WHY COLLECT RUBBLE
On Why Collect Rubble, Why Work Might (fit,work,hum,belong), How An Object Can Be Fixed
a 3 part essay/story
Pt1
WHY PICK UP THE SHINY PIECE OF METAL FROM THE FLOOR?
There’s a small shiny cylinder of steel in my pocket, found on the ground the walking home from tram. It’s cold and I warm it in my hand.
Luck: because the object has survived. Luck as a prescription, an object doesn’t need to create luck to be lucky, just assumed this narrative.
I pick up the object because I’ve decided on this collection. Decided to create a souvenir from a random unknowable event. Lucky because it has survived; moved from the event of fallen space to (the concept of) my collection.
The chance discovery of the object, the luck is instilled as it is transferred into an internal space (my pocket), romanced by the act of taking something and deciding that it is mine.
Internal: the steel piece becomes hot when I sit down and it presses close to my leg.
There is the act finding and the removal and then the possession. The public object becomes private and singular and personal and lucky in my pocket. This is the event that is collected and internalised. Perceived under the promise of my intent, this suggestion is at once the answer. The force that creates the importance (luck) is the exchange.
A collection creates its own time, but like a rat nest these shiny objects live outside of any kind of time, collected as intrinsic elements for this narrative I’ve created. The relationship with seriality dies and becomes a relationship with the sensory and the obsessive.

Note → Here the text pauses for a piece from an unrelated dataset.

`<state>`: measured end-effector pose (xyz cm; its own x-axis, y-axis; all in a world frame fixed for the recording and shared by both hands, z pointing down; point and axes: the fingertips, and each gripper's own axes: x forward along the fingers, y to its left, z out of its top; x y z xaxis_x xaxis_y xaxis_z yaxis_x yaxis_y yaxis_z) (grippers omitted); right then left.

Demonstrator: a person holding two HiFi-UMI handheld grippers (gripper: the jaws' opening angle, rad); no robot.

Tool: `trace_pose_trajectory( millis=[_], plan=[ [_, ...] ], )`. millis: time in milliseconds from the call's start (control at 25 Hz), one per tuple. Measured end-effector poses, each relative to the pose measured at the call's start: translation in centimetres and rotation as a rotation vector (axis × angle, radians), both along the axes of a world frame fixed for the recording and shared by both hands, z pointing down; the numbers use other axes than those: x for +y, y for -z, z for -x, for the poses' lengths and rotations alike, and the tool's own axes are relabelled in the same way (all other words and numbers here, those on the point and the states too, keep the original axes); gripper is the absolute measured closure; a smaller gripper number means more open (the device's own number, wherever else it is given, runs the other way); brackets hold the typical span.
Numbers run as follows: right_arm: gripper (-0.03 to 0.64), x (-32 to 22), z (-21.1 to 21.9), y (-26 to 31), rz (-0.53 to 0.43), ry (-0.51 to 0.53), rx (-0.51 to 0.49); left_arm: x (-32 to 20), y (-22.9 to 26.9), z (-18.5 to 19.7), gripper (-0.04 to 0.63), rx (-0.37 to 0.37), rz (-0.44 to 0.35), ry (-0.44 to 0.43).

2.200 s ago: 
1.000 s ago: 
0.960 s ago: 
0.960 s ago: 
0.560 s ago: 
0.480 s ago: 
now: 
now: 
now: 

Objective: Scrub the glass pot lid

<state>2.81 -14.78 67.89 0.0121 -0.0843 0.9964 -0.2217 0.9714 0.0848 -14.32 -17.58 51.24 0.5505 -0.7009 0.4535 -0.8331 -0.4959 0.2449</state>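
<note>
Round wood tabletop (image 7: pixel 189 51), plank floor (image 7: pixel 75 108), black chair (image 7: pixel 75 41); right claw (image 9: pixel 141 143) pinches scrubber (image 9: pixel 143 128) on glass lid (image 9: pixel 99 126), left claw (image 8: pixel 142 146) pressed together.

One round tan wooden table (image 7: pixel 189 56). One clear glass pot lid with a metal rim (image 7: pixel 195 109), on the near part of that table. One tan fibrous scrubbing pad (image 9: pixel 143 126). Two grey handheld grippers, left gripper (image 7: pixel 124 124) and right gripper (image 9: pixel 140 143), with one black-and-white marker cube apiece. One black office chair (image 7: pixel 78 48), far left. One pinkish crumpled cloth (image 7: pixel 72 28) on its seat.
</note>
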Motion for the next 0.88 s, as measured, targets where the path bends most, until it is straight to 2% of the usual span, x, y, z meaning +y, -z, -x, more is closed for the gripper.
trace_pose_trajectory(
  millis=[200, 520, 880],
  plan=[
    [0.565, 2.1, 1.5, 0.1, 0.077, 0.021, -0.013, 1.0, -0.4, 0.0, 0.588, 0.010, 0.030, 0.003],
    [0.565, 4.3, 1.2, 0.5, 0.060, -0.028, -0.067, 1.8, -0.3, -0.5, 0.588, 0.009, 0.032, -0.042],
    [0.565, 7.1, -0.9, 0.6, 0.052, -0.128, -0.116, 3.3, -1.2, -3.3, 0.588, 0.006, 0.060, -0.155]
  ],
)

Integrity is not formed by its origin but the exchange in its removal.
The steel beam is processed by my hand and by my pocket, its changed and given a subject as it is enveloped and warmed and moved by my body. It’s become singular and irreproducible; an abstract sign.
The accumulation is aesthetic, automatically abstracting the steel piece as physical a piece of luck, found on the side of the road. A souvenir of the event of finding becomes the premise for the collection.
Pt2
fit,work,hum,belong
everything as a material: work, space, time, architecture: acknowledgement of one another.

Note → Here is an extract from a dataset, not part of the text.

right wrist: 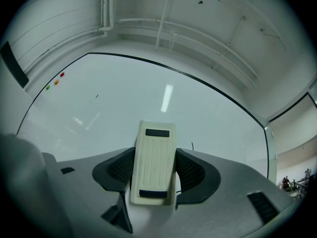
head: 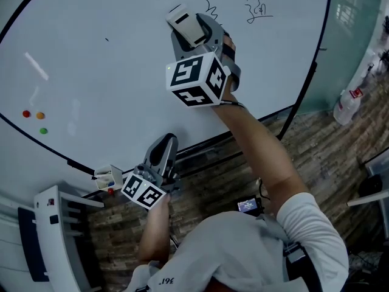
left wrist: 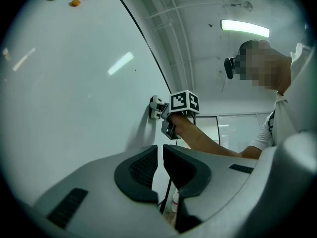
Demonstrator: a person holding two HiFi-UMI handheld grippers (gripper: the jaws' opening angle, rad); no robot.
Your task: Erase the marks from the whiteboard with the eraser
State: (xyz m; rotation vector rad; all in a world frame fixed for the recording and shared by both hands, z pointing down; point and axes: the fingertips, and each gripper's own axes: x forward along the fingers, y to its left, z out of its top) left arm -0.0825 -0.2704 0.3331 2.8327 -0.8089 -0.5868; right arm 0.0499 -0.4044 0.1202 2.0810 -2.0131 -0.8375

To make an artwork hum within a space it must sit in a visceral kind of logic enforced by its relations and interactions as an object within its structure. It must return the gallery to its most basic context as a building; as an architectural structure; re-establishing it as a site and therefore removing the state of the artwork as portable. The object exists without the viewer and the viewer must know this whilst perceiving it.
By interacting with physical conditions and inherent structures of space, the art acknowledges and integrates itself both within and outside of time. It no longer sits as a memorial of what is outside, just a shift. The act versus the agenda of a work is the flux between the representation and the acknowledgment of its physical structures.
The hum is created when the work and the building exist within an experience of each other, the object being both sensual and real. The visceral correctness of an artwork comes not through invested meaning; as that is created through context and structure, but through the agency of an object.
The hum is created through an interaction mediated by a relationship. If all objects are mutually exclusive to one another all at once, then everything must sit in a static loop; fixed and encapsulated within its form. This agency is inherently tense and circular; the hum arising when objects are allowed to theorise against one another.
Pt3
Fix/ Repair
Landscape: out of my control
Debris: relic from my own impact, formed by energy
I am building an archive of repairs.
To repair an object, it must be removed from fallen space and refrozen into reliance; function for the soul purpose of a purpose. Held up by their own relationship with each other, everything must speak to what it is, nothing can be hidden. Gravity is included in this.
This relies on the aforementioned logic. So logical that it must become sensual. This logic is enforced by its relationship to its own form and the form of its surroundings. Use this medium of energy to take the weight off– able to hold, collapse and hold a collapse. Similarly, each object is finite in terms of physical form and this must be both acknowledged and pushed.
The gallery consequently becomes implicated in this historical/geological repair, shifting the force of destruction into a re-contextualised force of being.
Notes
A shiny piece of rubble becomes lucky when its carried around in my pocket, there’s grit in my eye and a splinter in the wall
Solve the problem: with a holy relic, an artifact; architectural noise, re-presented as micro-history.